Scan the records below for the line containing "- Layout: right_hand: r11" and the line containing "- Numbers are". Copy both, plus every line between, exactly.
(Data for processing)
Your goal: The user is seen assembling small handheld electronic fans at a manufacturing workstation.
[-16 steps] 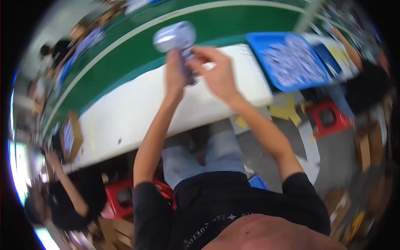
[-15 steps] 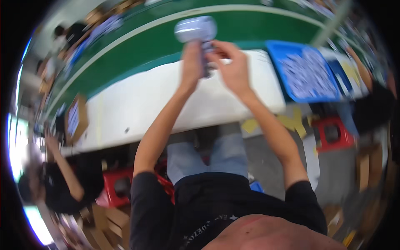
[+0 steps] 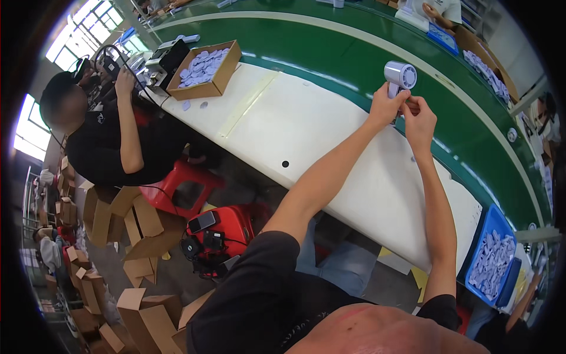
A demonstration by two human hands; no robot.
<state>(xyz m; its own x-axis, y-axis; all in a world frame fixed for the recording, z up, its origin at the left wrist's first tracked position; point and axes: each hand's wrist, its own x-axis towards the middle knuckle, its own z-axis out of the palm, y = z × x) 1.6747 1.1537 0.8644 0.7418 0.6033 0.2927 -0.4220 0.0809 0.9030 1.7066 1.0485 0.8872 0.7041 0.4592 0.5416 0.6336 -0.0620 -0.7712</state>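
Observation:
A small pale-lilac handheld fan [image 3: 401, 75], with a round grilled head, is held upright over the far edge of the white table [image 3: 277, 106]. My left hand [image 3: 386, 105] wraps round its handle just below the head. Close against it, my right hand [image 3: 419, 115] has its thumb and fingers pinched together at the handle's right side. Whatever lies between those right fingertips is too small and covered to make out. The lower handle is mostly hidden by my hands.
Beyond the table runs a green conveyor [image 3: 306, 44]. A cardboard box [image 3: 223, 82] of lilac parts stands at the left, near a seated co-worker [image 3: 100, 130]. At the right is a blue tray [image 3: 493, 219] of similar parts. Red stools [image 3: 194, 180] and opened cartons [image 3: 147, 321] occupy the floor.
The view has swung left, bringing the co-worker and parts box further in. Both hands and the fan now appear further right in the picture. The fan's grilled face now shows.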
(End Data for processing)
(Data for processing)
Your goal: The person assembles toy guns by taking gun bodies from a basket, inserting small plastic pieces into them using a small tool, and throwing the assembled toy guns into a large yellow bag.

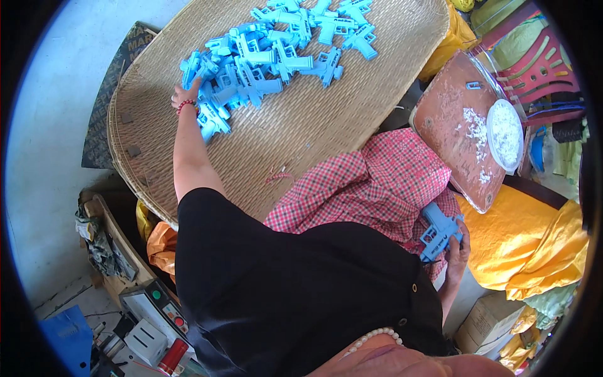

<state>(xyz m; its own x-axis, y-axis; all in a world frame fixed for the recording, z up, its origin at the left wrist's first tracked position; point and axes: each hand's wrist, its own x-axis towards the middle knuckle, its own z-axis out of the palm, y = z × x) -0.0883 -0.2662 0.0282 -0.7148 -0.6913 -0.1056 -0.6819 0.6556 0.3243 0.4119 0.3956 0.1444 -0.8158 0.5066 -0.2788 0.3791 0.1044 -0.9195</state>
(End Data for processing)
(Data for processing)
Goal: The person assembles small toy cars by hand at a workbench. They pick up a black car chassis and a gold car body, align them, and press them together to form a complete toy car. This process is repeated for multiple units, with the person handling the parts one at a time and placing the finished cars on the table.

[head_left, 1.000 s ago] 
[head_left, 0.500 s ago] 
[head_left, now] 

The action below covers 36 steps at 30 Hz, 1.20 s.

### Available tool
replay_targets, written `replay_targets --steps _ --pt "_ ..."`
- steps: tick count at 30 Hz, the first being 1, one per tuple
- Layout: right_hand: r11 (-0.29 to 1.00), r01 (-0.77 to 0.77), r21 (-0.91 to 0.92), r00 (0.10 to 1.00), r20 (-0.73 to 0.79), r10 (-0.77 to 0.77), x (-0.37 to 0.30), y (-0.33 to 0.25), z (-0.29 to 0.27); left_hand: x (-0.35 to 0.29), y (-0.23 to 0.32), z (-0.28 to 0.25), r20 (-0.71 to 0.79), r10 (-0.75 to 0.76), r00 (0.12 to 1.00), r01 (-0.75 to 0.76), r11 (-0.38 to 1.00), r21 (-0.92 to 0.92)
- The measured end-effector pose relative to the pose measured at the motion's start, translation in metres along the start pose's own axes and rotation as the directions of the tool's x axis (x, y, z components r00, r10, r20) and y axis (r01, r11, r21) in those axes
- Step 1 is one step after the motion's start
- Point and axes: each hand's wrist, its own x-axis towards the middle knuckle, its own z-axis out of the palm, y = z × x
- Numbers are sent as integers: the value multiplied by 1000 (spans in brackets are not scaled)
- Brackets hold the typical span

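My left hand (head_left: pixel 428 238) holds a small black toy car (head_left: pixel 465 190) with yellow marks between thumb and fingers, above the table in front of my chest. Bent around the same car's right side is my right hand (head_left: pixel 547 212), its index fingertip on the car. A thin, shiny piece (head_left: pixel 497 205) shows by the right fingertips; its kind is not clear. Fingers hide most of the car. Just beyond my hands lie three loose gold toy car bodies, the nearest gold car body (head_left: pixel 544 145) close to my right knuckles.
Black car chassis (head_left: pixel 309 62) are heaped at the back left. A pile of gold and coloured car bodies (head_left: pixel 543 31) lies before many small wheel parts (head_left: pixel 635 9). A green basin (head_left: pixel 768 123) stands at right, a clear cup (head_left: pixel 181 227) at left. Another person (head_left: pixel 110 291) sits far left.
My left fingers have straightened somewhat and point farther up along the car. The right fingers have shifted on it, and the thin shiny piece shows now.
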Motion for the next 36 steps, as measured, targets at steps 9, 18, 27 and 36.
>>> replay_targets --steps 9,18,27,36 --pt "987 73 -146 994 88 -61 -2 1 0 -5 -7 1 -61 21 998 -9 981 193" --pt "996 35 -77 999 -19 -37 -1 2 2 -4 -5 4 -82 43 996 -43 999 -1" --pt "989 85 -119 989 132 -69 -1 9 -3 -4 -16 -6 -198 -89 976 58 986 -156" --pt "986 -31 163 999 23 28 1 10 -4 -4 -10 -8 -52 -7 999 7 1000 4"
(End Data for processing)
• _Reply_:
- Layout: right_hand: r11 (-0.29 to 1.00), r01 (-0.77 to 0.77), r21 (-0.91 to 0.92), r00 (0.10 to 1.00), r20 (-0.73 to 0.79), r10 (-0.77 to 0.77), x (-0.37 to 0.30), y (-0.33 to 0.25), z (-0.29 to 0.27); left_hand: x (-0.35 to 0.29), y (-0.23 to 0.32), z (-0.28 to 0.25), r20 (-0.71 to 0.79), r10 (-0.75 to 0.76), r00 (0.12 to 1.00), r01 (-0.75 to 0.76), r11 (-0.38 to 1.00), r21 (-0.92 to 0.92)
- The measured end-effector pose relative to the pose measured at the motion's start, translation in metres along the start pose's own axes and rotation as the directions of the tool's x axis (x, y, z components r00, r10, r20) and y axis (r01, r11, r21) in those axes
- Step 1 is one step after the motion's start
- Point and axes: each hand's wrist, its own x-axis towards the middle knuckle, its own z-axis out of the palm, y = z × x
- Numbers are sent as integers: the value multiplied by 1000 (spans in brackets are not scaled)

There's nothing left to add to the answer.